Just for the sake of the exercise (I do not know if this is really relevant) I wanted to assess the relative performance of the current split
implementation in two cases :
- A space is added between initial blocks of characters (resulting in a longer string)
- The same but with one character block missing (resulting in an identical initial string, but one less item in the output vector)
str = join([repeat(letter, 8) for letter in ('a', 'b', 'c', 'd', 'e', 'f', 'g', 'h', 'i', 'j')])
str_spaced = join([repeat(letter, 8) for letter in ('a', 'b', 'c', 'd', 'e', 'f', 'g', 'h', 'i', 'j')], " ")
str_spaced_short = join([repeat(letter, 8) for letter in ('a', 'b', 'c', 'd', 'e', 'f', 'g', 'h', 'i')], " ")
@benchmark split($str_spaced)
@benchmark split($str_spaced_short)
Which gives
aaaaaaaabbbbbbbbccccccccddddddddeeeeeeeeffffffffgggggggghhhhhhhhiiiiiiiijjjjjjjj
aaaaaaaa bbbbbbbb cccccccc dddddddd eeeeeeee ffffffff gggggggg hhhhhhhh iiiiiiii jjjjjjjj
aaaaaaaa bbbbbbbb cccccccc dddddddd eeeeeeee ffffffff gggggggg hhhhhhhh iiiiiiii
julia> @benchmark split($str_spaced)
BenchmarkTools.Trial: 10000 samples with 10 evaluations.

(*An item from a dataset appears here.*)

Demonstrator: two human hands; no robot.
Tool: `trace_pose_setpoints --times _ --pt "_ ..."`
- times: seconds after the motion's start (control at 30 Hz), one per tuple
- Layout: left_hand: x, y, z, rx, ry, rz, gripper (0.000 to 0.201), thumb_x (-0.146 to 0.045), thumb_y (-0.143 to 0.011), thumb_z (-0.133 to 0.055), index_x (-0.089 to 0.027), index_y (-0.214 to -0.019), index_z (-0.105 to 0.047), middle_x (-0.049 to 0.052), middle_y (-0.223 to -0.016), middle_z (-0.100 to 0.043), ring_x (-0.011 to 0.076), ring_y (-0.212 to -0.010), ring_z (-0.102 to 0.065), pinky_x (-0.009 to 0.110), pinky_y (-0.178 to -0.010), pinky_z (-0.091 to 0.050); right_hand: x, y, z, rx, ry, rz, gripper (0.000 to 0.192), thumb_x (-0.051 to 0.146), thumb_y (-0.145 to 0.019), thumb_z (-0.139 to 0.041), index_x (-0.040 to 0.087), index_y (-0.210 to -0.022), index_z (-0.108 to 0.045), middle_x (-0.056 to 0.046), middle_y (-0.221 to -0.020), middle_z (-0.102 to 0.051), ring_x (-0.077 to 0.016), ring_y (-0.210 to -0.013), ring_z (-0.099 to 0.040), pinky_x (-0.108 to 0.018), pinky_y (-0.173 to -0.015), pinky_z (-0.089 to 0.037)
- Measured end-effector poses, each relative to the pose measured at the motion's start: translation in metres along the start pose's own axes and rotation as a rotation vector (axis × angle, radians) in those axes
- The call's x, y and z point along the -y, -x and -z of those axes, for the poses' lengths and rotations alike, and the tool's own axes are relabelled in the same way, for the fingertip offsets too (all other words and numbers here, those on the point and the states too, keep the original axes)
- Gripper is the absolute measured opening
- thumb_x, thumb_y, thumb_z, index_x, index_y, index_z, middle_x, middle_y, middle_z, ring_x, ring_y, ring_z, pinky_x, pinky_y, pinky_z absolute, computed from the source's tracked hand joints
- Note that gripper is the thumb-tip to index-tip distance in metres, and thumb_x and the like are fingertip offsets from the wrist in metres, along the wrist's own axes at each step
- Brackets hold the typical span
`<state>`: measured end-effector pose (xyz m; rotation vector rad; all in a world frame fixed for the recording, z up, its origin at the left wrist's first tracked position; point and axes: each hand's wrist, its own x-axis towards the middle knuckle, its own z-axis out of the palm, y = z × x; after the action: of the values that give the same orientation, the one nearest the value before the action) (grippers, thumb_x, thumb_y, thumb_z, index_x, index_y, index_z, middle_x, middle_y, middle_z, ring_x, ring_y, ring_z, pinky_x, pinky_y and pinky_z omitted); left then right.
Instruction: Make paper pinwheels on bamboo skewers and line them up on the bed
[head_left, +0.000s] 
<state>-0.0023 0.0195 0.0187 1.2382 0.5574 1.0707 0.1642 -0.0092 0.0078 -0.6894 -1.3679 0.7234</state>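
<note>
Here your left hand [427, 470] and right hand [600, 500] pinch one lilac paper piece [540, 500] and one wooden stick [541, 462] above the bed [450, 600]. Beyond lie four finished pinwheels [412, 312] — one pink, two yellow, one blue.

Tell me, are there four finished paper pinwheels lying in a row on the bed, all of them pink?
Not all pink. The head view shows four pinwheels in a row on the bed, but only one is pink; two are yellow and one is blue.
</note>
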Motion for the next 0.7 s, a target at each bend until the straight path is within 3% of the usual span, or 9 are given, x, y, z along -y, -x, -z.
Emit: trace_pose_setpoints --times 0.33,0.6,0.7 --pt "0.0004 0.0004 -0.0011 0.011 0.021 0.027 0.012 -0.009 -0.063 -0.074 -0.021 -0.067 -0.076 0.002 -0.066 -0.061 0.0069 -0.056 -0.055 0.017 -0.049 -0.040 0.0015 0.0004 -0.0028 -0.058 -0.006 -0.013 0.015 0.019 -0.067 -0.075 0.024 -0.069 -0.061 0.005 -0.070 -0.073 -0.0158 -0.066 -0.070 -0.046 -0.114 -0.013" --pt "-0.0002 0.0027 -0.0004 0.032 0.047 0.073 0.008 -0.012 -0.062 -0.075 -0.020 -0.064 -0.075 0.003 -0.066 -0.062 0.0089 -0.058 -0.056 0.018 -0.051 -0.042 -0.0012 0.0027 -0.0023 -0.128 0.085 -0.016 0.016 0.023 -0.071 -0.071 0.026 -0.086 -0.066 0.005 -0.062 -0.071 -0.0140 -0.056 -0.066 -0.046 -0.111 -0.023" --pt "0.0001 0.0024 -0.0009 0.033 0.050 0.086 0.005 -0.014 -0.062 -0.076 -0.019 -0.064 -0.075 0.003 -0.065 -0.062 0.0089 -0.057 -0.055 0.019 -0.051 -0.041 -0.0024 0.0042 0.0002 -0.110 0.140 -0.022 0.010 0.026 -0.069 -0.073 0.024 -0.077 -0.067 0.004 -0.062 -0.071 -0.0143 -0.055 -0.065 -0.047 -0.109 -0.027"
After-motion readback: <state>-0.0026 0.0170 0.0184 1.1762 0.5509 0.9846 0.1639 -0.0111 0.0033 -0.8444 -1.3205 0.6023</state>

Range (min … max): 1.270 μs … 1.429 ms ┊ GC (min … max): 0.00% … 99.78%
Time (median): 1.910 μs ┊ GC (median): 0.00%
Time (mean ± σ): 2.171 μs ± 14.289 μs ┊ GC (mean ± σ): 6.57% ± 1.00%
▂▅█▆▃▂
█▆▄▄▃▅███████▆▅▅▄▄▄▄▄▄▃▃▃▃▃▃▂▂▂▂▂▂▂▂▂▂▂▂▂▂▂▂▂▂▁▂▂▂▂▂▂▂▂▂▂▂ ▃
1.27 μs Histogram: frequency by time 4.94 μs <
Memory estimate: 1.25 KiB, allocs estimate: 3.
julia> @benchmark split($str_spaced_short)
BenchmarkTools.Trial: 10000 samples with 10 evaluations.
Range (min … max): 1.180 μs … 1.137 ms ┊ GC (min … max): 0.00% … 99.80%
Time (median): 1.640 μs ┊ GC (median): 0.00%
Time (mean ± σ): 1.799 μs ± 11.361 μs ┊ GC (mean ± σ): 6.31% ± 1.00%
▄▂ ▂ ▁▆█▃▆▄▅▂
▃▅██▄▄▃▃███████████▇▆▅▅▃▃▃▃▂▂▂▂▂▂▂▂▂▂▂▂▂▂▁▂▁▁▁▁▁▁▁▁▁▁▁▁▁▁▁ ▃
1.18 μs Histogram: frequency by time 3.05 μs <
Memory estimate: 1.25 KiB, allocs estimate: 3.
I expected that this would be more difficult than splitting on indices given that the delimiter(s) could be anywhere in the string, but I think it also shows that there is room for improvement for index splitting (except the comprehension)